Exercise directions >>
For every record here, output an exact copy.

Source material >>
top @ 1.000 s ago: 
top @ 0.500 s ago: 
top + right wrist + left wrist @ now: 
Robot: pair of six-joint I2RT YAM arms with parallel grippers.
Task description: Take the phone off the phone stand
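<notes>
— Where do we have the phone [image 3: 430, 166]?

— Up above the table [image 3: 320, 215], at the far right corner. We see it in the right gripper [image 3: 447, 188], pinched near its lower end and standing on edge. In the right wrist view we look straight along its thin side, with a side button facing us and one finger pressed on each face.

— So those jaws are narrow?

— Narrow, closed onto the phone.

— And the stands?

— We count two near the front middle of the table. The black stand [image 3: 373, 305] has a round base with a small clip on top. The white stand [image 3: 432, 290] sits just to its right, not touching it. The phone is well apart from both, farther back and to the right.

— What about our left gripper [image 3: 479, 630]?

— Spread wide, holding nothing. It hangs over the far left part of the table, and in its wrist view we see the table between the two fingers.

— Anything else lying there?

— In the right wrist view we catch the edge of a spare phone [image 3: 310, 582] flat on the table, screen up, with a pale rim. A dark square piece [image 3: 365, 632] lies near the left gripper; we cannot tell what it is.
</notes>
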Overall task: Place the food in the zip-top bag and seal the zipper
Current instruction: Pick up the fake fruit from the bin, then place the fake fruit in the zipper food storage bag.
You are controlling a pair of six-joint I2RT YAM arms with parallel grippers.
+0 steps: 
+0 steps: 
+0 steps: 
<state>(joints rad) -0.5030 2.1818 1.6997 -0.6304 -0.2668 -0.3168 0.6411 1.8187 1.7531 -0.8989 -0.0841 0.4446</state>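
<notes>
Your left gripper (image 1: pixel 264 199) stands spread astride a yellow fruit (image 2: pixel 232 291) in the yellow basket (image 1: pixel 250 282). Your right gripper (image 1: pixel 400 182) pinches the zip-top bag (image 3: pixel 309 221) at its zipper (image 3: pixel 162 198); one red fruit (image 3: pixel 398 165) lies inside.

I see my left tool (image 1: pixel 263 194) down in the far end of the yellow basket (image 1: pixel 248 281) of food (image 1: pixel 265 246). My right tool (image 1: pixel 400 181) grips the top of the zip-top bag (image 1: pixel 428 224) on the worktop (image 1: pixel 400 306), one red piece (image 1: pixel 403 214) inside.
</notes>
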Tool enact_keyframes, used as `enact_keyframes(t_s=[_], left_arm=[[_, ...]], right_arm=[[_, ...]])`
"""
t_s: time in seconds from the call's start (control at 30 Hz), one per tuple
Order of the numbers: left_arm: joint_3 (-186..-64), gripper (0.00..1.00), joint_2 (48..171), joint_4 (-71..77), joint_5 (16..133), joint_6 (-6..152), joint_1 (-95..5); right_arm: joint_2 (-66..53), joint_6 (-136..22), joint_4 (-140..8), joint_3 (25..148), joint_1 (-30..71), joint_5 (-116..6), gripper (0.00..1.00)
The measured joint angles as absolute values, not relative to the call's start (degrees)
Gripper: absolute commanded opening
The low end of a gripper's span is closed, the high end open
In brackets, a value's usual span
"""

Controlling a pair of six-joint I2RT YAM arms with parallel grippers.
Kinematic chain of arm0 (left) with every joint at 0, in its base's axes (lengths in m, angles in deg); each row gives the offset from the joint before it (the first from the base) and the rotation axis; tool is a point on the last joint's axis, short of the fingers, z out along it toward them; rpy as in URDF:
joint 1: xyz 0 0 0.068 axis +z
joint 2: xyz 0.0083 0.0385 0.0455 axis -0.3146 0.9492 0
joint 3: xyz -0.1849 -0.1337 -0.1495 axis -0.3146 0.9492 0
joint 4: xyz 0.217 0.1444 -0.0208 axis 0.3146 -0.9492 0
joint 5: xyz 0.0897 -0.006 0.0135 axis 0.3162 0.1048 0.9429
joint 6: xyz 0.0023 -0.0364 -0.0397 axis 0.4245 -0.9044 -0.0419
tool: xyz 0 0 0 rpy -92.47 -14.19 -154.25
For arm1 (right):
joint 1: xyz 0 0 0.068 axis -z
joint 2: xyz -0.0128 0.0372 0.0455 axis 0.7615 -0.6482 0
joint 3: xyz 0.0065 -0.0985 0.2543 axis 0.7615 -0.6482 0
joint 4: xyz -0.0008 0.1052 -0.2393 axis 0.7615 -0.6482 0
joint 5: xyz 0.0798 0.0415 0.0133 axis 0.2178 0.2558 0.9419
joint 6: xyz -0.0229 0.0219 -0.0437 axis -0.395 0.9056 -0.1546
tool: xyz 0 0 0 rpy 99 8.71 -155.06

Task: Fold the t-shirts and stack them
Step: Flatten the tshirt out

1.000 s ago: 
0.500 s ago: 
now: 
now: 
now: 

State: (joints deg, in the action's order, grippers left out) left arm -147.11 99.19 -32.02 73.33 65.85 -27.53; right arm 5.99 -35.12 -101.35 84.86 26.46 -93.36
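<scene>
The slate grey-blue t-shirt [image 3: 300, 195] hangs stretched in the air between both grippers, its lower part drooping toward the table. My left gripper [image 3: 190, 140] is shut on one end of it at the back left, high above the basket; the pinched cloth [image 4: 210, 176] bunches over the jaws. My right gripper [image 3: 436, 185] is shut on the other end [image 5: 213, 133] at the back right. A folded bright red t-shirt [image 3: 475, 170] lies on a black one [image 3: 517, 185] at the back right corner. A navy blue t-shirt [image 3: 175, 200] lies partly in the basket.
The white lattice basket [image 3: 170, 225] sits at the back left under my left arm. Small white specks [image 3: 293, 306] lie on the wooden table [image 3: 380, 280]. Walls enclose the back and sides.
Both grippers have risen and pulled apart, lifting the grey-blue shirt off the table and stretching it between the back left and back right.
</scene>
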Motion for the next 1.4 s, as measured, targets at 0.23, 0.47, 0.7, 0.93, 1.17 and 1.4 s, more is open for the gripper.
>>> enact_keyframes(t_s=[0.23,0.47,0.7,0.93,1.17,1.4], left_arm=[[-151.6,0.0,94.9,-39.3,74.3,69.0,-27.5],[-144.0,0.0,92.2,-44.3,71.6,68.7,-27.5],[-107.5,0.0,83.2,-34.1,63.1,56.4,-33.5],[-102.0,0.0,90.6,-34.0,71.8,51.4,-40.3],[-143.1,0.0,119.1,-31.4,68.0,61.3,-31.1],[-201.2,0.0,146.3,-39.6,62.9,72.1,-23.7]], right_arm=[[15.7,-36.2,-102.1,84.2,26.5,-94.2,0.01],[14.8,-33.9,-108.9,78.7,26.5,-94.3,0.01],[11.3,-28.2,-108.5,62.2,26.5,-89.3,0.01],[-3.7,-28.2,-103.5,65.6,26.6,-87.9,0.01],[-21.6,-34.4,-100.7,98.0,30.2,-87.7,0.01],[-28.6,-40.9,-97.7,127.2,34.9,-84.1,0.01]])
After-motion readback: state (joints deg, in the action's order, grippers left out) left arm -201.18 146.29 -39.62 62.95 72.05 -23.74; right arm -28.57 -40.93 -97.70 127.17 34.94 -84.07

Your response >>
top @ 1.000 s ago: 
top @ 0.500 s ago: 
top + right wrist + left wrist @ now: 
Robot: pair of six-joint I2RT YAM arms with parallel grippers.
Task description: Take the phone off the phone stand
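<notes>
— Where do we have the phone [image 3: 430, 166]?

— Up above the table [image 3: 320, 215], at the far right corner. We see it in the right gripper [image 3: 447, 188], pinched near its lower end and standing on edge. In the right wrist view we look straight along its thin side, with a side button facing us and one finger pressed on each face.

— So those jaws are narrow?

— Narrow, closed onto the phone.

— And the stands?

— We count two near the front middle of the table. The black stand [image 3: 373, 305] has a round base with a small clip on top. The white stand [image 3: 432, 290] sits just to its right, not touching it. The phone is well apart from both, farther back and to the right.

— What about our left gripper [image 3: 479, 630]?

— Spread wide, holding nothing. It hangs over the far left part of the table, and in its wrist view we see the table between the two fingers.

— Anything else lying there?

— In the right wrist view we catch the edge of a spare phone [image 3: 310, 582] flat on the table, screen up, with a pale rim. A dark square piece [image 3: 365, 632] lies near the left gripper; we cannot tell what it is.
</notes>
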Overall task: Place the food in the zip-top bag and seal the zipper
Current instruction: Pick up the fake fruit from the bin, then place the fake fruit in the zipper food storage bag.
You are controlling a pair of six-joint I2RT YAM arms with parallel grippers.
+0 steps: 
+0 steps: 
+0 steps: 
<state>(joints rad) -0.5030 2.1818 1.6997 -0.6304 -0.2668 -0.3168 0.6411 1.8187 1.7531 -0.8989 -0.0841 0.4446</state>
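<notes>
Your left gripper (image 1: pixel 264 199) stands spread astride a yellow fruit (image 2: pixel 232 291) in the yellow basket (image 1: pixel 250 282). Your right gripper (image 1: pixel 400 182) pinches the zip-top bag (image 3: pixel 309 221) at its zipper (image 3: pixel 162 198); one red fruit (image 3: pixel 398 165) lies inside.

I see my left tool (image 1: pixel 263 194) down in the far end of the yellow basket (image 1: pixel 248 281) of food (image 1: pixel 265 246). My right tool (image 1: pixel 400 181) grips the top of the zip-top bag (image 1: pixel 428 224) on the worktop (image 1: pixel 400 306), one red piece (image 1: pixel 403 214) inside.
</notes>
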Tool enact_keyframes, used as `enact_keyframes(t_s=[_], left_arm=[[_, ...]], right_arm=[[_, ...]])`
"""
t_s: time in seconds from the call's start (control at 30 Hz), one per tuple
Order of the numbers: left_arm: joint_3 (-186..-64), gripper (0.00..1.00), joint_2 (48..171), joint_4 (-71..77), joint_5 (16..133), joint_6 (-6..152), joint_1 (-95..5); right_arm: joint_2 (-66..53), joint_6 (-136..22), joint_4 (-140..8), joint_3 (25..148), joint_1 (-30..71), joint_5 (-116..6), gripper (0.00..1.00)
The measured joint angles as absolute values, not relative to the call's start (degrees)
Gripper: absolute commanded opening
The low end of a gripper's span is closed, the high end open
In brackets, a value's usual span
"""

Controlling a pair of six-joint I2RT YAM arms with parallel grippers.
Kinematic chain of arm0 (left) with every joint at 0, in its base's axes (lengths in m, angles in deg); each row gives the offset from the joint before it (the first from the base) and the rotation axis; tool is a point on the last joint's axis, short of the fingers, z out along it toward them; rpy as in URDF:
joint 1: xyz 0 0 0.068 axis +z
joint 2: xyz 0.0083 0.0385 0.0455 axis -0.3146 0.9492 0
joint 3: xyz -0.1849 -0.1337 -0.1495 axis -0.3146 0.9492 0
joint 4: xyz 0.217 0.1444 -0.0208 axis 0.3146 -0.9492 0
joint 5: xyz 0.0897 -0.006 0.0135 axis 0.3162 0.1048 0.9429
joint 6: xyz 0.0023 -0.0364 -0.0397 axis 0.4245 -0.9044 -0.0419
tool: xyz 0 0 0 rpy -92.47 -14.19 -154.25
For arm1 (right):
joint 1: xyz 0 0 0.068 axis -z
joint 2: xyz -0.0128 0.0372 0.0455 axis 0.7615 -0.6482 0
joint 3: xyz 0.0065 -0.0985 0.2543 axis 0.7615 -0.6482 0
joint 4: xyz -0.0008 0.1052 -0.2393 axis 0.7615 -0.6482 0
joint 5: xyz 0.0798 0.0415 0.0133 axis 0.2178 0.2558 0.9419
joint 6: xyz -0.0229 0.0219 -0.0437 axis -0.395 0.9056 -0.1546
tool: xyz 0 0 0 rpy 99 8.71 -155.06

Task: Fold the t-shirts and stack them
Step: Flatten the tshirt out

1.000 s ago: 
0.500 s ago: 
now: 
now: 
now: 

State: (joints deg, in the action's order, grippers left out) left arm -147.11 99.19 -32.02 73.33 65.85 -27.53; right arm 5.99 -35.12 -101.35 84.86 26.46 -93.36
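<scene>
The slate grey-blue t-shirt [image 3: 300, 195] hangs stretched in the air between both grippers, its lower part drooping toward the table. My left gripper [image 3: 190, 140] is shut on one end of it at the back left, high above the basket; the pinched cloth [image 4: 210, 176] bunches over the jaws. My right gripper [image 3: 436, 185] is shut on the other end [image 5: 213, 133] at the back right. A folded bright red t-shirt [image 3: 475, 170] lies on a black one [image 3: 517, 185] at the back right corner. A navy blue t-shirt [image 3: 175, 200] lies partly in the basket.
The white lattice basket [image 3: 170, 225] sits at the back left under my left arm. Small white specks [image 3: 293, 306] lie on the wooden table [image 3: 380, 280]. Walls enclose the back and sides.
Both grippers have risen and pulled apart, lifting the grey-blue shirt off the table and stretching it between the back left and back right.
</scene>
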Motion for the next 1.4 s, as measured, targets at 0.23, 0.47, 0.7, 0.93, 1.17 and 1.4 s, more is open for the gripper.
>>> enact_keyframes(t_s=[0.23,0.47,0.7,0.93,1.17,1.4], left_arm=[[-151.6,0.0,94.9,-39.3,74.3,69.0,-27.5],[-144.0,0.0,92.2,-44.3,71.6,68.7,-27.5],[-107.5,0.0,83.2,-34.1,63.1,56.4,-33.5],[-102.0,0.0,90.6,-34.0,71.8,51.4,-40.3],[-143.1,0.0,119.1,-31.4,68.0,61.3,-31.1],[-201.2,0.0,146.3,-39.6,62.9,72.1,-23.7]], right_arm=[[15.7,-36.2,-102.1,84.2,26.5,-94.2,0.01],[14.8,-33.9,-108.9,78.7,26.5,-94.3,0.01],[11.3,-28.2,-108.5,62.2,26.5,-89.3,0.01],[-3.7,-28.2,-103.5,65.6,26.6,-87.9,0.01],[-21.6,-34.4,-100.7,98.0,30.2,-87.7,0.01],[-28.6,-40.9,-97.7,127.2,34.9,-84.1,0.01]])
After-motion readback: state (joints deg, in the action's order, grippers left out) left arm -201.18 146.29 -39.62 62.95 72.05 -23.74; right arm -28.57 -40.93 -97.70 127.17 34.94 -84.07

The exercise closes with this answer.